▶ **INSTRUCTIONS TO FOLLOW**
Up to and including the line that contains "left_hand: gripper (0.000", write out each line of the material from its first line, exactly.

+===+

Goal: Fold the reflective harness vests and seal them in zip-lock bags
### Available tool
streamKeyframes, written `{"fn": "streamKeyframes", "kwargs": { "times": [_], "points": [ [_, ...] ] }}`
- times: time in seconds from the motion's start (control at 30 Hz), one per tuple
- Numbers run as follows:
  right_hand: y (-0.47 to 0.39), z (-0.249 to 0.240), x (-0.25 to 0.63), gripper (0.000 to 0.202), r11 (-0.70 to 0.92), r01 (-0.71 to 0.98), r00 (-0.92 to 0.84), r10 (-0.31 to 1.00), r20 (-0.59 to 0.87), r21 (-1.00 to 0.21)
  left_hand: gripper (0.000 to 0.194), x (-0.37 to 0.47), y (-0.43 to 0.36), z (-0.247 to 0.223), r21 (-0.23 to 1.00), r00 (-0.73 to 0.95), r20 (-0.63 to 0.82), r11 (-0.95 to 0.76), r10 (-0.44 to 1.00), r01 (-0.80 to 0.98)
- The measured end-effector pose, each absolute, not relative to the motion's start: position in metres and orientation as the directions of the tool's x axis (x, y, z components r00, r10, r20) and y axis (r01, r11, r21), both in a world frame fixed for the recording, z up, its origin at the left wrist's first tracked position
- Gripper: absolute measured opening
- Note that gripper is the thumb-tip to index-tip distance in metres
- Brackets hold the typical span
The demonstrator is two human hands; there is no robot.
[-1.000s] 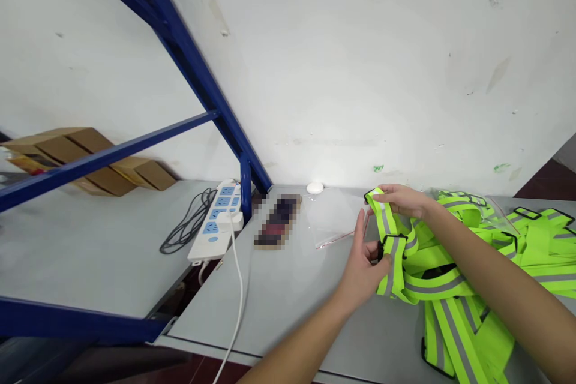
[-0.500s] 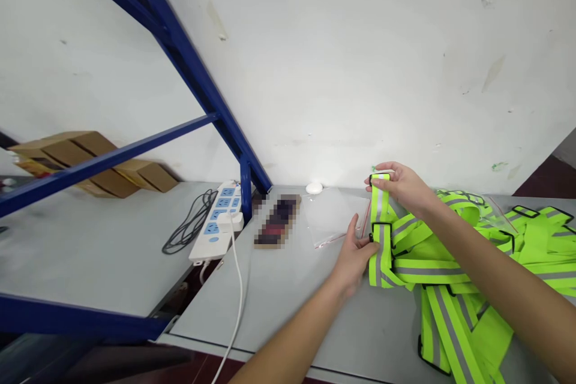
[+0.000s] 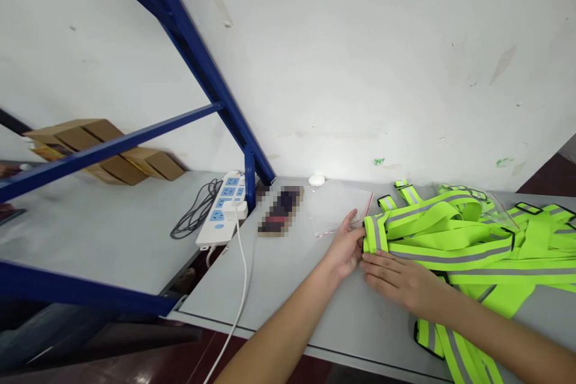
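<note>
A fluorescent yellow-green reflective strap with a grey stripe and black buckles lies on the grey table, folded at its left end. Against that end, my left hand has its fingers closed on the buckle edge, with the thumb raised. My right hand lies nearly flat at the near side of the same end. Its fingers are stretched out, with the tips touching the strap and the thumb hidden. More tangled reflective straps are heaped to the right. A clear plastic bag with a red seal line lies beyond my left hand.
A pixelated flat object and a small white rounded item lie toward the wall. At left are a white power strip with cables, a blue metal frame and cardboard boxes. A white cable hangs over the table edge.
My right hand has come down from the strap's raised upper end to its near side. The upright strap length now lies lower, and loose strap ends show behind it.
</note>
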State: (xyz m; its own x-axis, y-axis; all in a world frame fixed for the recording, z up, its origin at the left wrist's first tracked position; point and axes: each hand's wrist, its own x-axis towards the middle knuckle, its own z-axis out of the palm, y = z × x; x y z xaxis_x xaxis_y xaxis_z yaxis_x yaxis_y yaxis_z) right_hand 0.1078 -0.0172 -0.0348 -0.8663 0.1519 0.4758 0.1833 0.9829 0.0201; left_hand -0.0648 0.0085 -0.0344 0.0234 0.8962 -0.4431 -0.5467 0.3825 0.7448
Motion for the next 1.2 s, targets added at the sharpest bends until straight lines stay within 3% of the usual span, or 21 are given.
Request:
{"fn": "streamKeyframes", "kwargs": {
  "times": [0.13, 0.23, 0.5, 0.6, 0.8, 0.97, 1.2],
  "points": [
    [-0.017, -0.037, 0.105, 0.034, 0.971, 0.205, -0.88, 0.126, 0.458, 0.126, 0.07, -0.066, 0.009, -0.03, 0.723, 0.031, -0.433, 0.368, 0.901, -0.584],
    [-0.018, -0.035, 0.105, 0.033, 0.974, 0.198, -0.893, 0.131, 0.431, 0.114, 0.052, -0.066, 0.009, -0.03, 0.707, 0.038, -0.442, 0.374, 0.896, -0.6],
    [-0.018, -0.042, 0.104, 0.06, 0.918, 0.287, -0.785, 0.389, 0.483, -0.272, 0.031, -0.059, 0.004, -0.027, 0.674, 0.058, -0.447, 0.378, 0.893, -0.635],
    [-0.015, -0.049, 0.101, 0.07, 0.86, 0.394, -0.687, 0.511, 0.517, -0.325, 0.024, -0.058, 0.003, -0.023, 0.679, 0.063, -0.409, 0.35, 0.91, -0.646],
    [-0.006, -0.04, 0.103, 0.081, 0.757, 0.63, -0.626, 0.629, 0.462, -0.177, 0.016, -0.061, 0.002, -0.016, 0.722, 0.107, -0.347, 0.338, 0.932, -0.604],
    [-0.001, -0.031, 0.107, 0.089, 0.704, 0.706, -0.634, 0.679, 0.371, -0.083, 0.031, -0.056, -0.005, -0.013, 0.786, 0.144, -0.311, 0.34, 0.939, -0.516],
    [0.003, -0.026, 0.106, 0.081, 0.673, 0.738, -0.598, 0.686, 0.415, -0.05, 0.05, -0.047, -0.009, -0.017, 0.847, 0.125, -0.197, 0.233, 0.972, -0.479]
  ]
}}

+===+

▶ **SOLUTION**
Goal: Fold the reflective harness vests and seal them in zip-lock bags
### Available tool
streamKeyframes, written `{"fn": "streamKeyframes", "kwargs": { "times": [_], "points": [ [_, ...] ] }}`
- times: time in seconds from the motion's start (control at 30 Hz), one per tuple
- Numbers run as follows:
  right_hand: y (-0.47 to 0.39), z (-0.249 to 0.240), x (-0.25 to 0.63), gripper (0.000 to 0.202), r11 (-0.70 to 0.92), r01 (-0.71 to 0.98), r00 (-0.92 to 0.84), r10 (-0.31 to 1.00), r20 (-0.59 to 0.87), r21 (-1.00 to 0.21)
  left_hand: gripper (0.000 to 0.194), x (-0.37 to 0.47), y (-0.43 to 0.36), z (-0.247 to 0.223), r21 (-0.23 to 1.00), r00 (-0.73 to 0.95), r20 (-0.63 to 0.82), r11 (-0.95 to 0.76), r10 (-0.44 to 1.00), r01 (-0.80 to 0.98)

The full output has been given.